*YOUR GOAL*.
The copy must run from the first line of the entries below through the line containing "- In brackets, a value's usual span", restated word for word, with pictures left out.
==== ENTRIES SUPPLIED ====
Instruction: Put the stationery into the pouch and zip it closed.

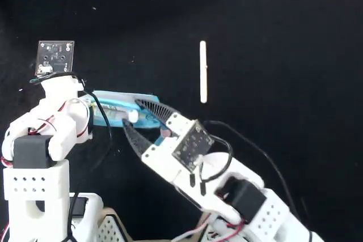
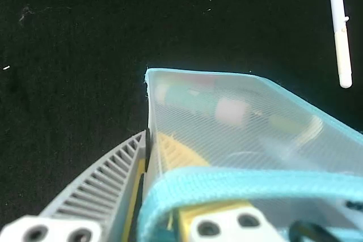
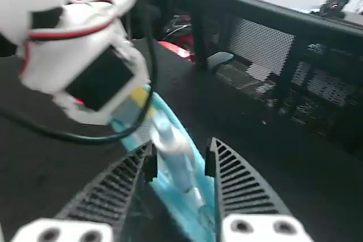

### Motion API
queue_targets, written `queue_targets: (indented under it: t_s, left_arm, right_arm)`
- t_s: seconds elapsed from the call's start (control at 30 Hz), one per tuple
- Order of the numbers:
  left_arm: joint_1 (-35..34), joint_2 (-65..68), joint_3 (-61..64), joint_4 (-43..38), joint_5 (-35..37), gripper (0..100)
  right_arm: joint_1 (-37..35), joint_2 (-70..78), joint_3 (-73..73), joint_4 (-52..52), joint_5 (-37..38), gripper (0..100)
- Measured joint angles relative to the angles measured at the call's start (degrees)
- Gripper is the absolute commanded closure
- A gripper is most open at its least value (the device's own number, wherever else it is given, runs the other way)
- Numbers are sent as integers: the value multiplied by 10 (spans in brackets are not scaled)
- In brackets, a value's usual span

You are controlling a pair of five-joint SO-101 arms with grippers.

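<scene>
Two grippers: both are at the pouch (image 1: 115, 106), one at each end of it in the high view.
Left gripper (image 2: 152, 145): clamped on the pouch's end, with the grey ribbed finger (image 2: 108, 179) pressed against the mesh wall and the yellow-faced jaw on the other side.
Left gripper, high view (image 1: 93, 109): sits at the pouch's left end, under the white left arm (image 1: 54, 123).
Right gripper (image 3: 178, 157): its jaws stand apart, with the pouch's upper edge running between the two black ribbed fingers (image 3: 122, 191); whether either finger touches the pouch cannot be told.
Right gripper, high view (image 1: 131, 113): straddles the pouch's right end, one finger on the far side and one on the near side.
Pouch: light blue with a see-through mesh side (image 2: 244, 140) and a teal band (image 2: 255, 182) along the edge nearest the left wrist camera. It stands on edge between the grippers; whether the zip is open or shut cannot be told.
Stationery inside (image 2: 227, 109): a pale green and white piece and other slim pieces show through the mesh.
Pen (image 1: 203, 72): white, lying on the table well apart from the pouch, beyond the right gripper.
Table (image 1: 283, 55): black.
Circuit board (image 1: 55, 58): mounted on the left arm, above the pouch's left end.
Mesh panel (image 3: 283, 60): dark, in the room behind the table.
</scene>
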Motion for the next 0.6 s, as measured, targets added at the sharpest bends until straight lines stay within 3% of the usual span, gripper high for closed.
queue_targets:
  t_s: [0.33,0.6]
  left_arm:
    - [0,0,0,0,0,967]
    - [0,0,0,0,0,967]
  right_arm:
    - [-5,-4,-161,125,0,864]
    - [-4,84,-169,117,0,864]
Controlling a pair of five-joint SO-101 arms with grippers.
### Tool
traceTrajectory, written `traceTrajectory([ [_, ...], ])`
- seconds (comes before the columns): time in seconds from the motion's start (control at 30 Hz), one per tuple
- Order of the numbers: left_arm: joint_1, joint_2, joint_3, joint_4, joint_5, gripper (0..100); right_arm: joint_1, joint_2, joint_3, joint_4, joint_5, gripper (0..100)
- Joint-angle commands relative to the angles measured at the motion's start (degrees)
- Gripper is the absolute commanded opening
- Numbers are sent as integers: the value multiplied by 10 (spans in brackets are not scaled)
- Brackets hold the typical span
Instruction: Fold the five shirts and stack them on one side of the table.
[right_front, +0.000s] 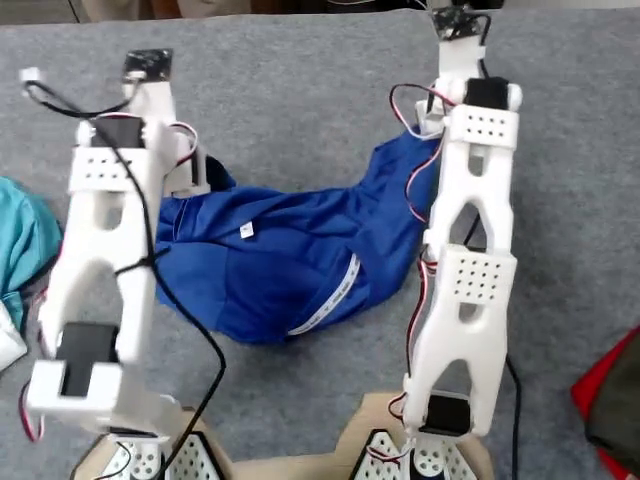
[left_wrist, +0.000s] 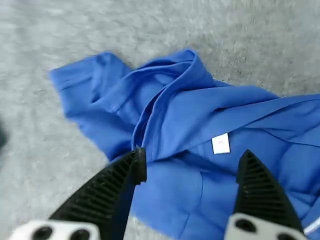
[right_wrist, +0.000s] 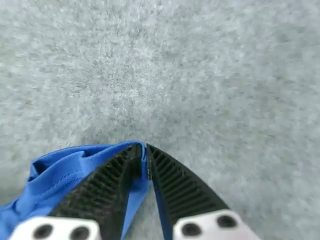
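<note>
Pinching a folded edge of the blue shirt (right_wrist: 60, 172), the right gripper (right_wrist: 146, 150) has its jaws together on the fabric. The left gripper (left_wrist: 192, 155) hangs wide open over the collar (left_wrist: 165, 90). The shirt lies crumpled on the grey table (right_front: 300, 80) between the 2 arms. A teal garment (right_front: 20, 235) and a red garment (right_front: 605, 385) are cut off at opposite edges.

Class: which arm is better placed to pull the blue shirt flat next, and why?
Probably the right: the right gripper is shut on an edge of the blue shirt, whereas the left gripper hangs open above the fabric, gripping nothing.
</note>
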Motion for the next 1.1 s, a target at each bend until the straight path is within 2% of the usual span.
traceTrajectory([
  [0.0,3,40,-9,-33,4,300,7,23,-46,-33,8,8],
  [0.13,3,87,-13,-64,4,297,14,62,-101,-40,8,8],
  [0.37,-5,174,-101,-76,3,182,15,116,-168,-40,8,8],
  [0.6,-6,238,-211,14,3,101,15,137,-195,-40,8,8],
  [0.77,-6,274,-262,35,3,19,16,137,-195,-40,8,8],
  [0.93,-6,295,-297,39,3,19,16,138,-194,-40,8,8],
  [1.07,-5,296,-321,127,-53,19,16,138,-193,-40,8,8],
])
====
*EXERCISE ANSWER*.
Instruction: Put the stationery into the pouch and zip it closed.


### Motion API
queue_targets, written `queue_targets: (indented under it: t_s, left_arm, right_arm)`
- t_s: seconds elapsed from the call's start (control at 30 Hz), one per tuple
- Order of the numbers:
  left_arm: joint_1 (-35..34), joint_2 (-65..68), joint_3 (-61..64), joint_4 (-43..38), joint_5 (-35..37), gripper (0..100)
  right_arm: joint_1 (-37..35), joint_2 (-70..78), joint_3 (-73..73), joint_4 (-52..52), joint_5 (-37..38), gripper (0..100)
- Measured joint angles relative to the angles measured at the call's start (degrees)
- Gripper is the absolute commanded closure
- A gripper is most open at its least value (the device's own number, wherever else it is given, runs the other way)
- Numbers are sent as integers: the value multiplied by 10 (spans in brackets are not scaled)
- In brackets, a value's usual span

This exercise is now done.